Stored items from a collection:
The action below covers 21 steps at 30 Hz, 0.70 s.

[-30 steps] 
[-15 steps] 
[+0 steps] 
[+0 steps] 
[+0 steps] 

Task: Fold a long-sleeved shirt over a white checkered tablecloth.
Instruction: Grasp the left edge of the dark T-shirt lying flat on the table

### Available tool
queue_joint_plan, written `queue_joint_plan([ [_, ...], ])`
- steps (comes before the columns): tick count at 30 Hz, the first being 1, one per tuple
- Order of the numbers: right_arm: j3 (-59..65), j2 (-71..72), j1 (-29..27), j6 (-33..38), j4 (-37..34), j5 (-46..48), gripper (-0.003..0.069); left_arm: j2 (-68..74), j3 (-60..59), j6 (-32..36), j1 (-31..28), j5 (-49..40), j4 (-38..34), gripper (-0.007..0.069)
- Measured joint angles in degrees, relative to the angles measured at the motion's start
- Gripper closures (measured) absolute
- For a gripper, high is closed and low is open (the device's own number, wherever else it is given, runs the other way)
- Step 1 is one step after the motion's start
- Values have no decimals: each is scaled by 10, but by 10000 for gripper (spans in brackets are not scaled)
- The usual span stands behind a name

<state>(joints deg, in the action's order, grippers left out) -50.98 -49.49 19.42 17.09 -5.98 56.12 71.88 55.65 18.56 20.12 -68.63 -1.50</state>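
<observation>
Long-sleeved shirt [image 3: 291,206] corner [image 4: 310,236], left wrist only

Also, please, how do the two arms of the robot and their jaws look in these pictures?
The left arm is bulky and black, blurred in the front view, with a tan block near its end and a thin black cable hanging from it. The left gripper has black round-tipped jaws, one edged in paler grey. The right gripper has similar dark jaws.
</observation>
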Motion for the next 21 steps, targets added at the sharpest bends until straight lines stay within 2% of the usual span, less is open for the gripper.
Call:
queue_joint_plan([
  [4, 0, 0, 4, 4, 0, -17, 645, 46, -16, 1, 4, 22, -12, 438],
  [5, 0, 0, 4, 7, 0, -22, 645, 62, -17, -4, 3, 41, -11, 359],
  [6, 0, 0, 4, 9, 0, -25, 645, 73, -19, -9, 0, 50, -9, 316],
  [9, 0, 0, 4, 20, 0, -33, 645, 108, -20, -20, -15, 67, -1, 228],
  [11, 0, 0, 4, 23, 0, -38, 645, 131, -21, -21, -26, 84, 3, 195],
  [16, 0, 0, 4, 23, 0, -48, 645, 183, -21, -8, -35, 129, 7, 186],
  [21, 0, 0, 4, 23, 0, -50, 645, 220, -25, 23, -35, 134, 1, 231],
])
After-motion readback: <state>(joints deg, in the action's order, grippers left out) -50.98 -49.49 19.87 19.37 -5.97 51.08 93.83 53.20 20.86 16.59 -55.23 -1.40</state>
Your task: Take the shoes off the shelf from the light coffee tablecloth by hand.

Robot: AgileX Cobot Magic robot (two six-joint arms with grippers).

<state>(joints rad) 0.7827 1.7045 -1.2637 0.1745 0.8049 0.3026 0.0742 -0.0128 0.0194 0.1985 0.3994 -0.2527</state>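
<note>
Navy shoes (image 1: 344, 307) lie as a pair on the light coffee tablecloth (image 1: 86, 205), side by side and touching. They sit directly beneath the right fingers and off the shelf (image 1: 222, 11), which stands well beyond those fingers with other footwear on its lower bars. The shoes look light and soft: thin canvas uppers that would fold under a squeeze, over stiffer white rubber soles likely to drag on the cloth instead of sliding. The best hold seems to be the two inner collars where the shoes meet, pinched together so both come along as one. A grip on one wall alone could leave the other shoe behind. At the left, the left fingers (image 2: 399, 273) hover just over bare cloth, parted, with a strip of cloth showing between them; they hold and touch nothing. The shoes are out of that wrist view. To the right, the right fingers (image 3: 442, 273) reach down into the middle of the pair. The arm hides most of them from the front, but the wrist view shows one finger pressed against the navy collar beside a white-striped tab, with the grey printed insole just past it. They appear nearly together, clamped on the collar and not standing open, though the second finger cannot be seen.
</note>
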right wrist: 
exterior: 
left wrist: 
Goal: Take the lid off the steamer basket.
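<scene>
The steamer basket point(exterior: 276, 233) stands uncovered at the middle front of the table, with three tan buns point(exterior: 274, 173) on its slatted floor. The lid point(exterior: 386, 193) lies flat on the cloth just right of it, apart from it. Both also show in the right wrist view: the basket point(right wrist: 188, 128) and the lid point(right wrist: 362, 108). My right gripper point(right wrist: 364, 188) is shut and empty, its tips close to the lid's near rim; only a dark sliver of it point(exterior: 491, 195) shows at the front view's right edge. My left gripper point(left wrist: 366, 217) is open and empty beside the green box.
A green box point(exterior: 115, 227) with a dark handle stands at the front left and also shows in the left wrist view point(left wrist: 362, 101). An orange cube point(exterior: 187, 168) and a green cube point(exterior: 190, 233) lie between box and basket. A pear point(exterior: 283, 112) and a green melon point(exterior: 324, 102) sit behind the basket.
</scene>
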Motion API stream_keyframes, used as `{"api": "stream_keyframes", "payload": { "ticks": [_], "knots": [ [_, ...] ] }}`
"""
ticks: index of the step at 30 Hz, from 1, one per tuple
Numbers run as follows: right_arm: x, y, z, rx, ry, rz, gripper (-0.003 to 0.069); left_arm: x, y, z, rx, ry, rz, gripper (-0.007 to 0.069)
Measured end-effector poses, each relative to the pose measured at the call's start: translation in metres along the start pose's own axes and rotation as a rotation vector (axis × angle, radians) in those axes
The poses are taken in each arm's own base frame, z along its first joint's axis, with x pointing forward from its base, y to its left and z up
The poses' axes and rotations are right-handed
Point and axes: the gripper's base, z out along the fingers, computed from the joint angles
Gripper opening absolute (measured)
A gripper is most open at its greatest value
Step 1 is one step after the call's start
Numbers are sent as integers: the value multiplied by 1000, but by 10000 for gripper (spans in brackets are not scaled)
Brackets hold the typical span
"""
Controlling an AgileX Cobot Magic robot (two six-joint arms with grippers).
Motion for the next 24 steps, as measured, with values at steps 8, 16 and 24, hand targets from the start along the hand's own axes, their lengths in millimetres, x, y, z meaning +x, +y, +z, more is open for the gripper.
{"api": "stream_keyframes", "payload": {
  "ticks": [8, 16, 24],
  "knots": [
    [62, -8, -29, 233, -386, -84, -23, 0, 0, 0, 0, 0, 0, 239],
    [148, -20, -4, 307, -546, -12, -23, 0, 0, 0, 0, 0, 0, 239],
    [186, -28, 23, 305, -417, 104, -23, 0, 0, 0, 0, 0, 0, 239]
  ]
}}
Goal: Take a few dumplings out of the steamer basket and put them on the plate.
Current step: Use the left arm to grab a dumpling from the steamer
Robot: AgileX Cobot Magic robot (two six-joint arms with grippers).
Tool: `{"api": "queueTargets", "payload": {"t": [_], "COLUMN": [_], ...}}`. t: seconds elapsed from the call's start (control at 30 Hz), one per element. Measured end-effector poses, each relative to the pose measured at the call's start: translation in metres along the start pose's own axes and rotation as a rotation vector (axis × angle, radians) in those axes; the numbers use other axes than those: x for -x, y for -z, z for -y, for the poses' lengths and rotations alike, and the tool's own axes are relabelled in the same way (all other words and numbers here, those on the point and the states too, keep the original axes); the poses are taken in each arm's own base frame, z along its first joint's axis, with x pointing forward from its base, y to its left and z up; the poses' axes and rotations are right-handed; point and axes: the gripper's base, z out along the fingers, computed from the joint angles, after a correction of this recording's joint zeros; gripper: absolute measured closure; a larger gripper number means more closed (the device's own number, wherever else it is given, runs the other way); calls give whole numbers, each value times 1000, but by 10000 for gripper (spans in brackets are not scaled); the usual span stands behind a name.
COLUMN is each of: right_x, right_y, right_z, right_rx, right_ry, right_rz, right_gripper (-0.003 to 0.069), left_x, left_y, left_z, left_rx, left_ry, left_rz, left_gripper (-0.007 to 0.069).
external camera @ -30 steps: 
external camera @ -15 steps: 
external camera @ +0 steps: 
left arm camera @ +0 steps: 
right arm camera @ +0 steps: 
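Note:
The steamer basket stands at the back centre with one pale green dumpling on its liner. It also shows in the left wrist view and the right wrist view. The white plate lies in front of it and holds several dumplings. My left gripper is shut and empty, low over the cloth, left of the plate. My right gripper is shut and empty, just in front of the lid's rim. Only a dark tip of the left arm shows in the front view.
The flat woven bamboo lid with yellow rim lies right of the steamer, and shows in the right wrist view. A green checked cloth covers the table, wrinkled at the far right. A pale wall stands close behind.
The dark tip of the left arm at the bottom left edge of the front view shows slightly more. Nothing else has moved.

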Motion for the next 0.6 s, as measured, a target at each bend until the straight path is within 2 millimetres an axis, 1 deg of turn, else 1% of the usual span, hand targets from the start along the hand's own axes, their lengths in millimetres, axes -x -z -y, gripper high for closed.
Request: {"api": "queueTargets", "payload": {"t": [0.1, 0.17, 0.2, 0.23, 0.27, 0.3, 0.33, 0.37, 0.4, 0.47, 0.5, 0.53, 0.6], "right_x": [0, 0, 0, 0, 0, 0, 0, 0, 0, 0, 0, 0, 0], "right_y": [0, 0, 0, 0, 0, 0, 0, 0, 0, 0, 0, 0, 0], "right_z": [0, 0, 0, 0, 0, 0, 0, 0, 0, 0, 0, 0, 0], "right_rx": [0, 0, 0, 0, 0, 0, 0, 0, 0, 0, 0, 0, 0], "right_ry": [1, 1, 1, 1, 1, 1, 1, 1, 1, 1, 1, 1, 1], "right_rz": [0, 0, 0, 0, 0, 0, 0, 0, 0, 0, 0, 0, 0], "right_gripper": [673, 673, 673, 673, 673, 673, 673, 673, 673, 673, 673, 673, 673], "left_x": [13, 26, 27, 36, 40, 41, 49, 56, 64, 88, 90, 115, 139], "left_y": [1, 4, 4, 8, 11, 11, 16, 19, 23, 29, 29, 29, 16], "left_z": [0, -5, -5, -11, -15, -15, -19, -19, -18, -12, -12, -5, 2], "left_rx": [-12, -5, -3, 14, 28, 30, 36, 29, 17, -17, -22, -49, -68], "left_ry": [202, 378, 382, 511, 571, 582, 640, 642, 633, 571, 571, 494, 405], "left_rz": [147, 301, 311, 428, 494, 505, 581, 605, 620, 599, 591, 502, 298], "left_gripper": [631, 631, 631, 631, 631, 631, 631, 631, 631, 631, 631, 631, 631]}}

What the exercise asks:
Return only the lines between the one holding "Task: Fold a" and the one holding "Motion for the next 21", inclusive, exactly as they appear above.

Final answer:
Task: Fold a long-sleeved shirt over a white checkered tablecloth.
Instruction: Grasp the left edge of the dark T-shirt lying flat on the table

### Available tool
queue_joint_plan, written `queue_joint_plan([ [_, ...], ])`
- steps (comes before the columns): tick count at 30 Hz, the first being 1, one per tuple
- Order of the numbers: right_arm: j3 (-59..65), j2 (-71..72), j1 (-29..27), j6 (-33..38), j4 (-37..34), j5 (-46..48), gripper (-0.003..0.069); left_arm: j2 (-68..74), j3 (-60..59), j6 (-32..36), j1 (-31..28), j5 (-49..40), j4 (-38..34), gripper (-0.007..0.069)
- Measured joint angles in degrees, relative to the angles measured at the motion's start
- Gripper closures (measured) absolute
- For a gripper, high is closed and low is open (the device's own number, wherever else it is given, runs the other way)
- Step 1 is one step after the motion's start
- Values have no decimals: each is scaled by 10, but by 10000 for gripper (spans in brackets are not scaled)
- The usual span stands behind a name

<state>(joints deg, in the action's order, grippers left out) -50.98 -49.49 19.42 17.09 -5.98 56.12 71.88 55.65 18.56 20.12 -68.63 -1.50</state>
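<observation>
Long-sleeved shirt [image 3: 291,206] corner [image 4: 310,236], left wrist only

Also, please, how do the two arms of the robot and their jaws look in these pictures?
The left arm is bulky and black, blurred in the front view, with a tan block near its end and a thin black cable hanging from it. The left gripper has black round-tipped jaws, one edged in paler grey. The right gripper has similar dark jaws.
</observation>
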Motion for the next 21 steps, targets added at the sharpest bends until straight lines stay within 2% of the usual span, less is open for the gripper.

With the output given, the exercise is complete.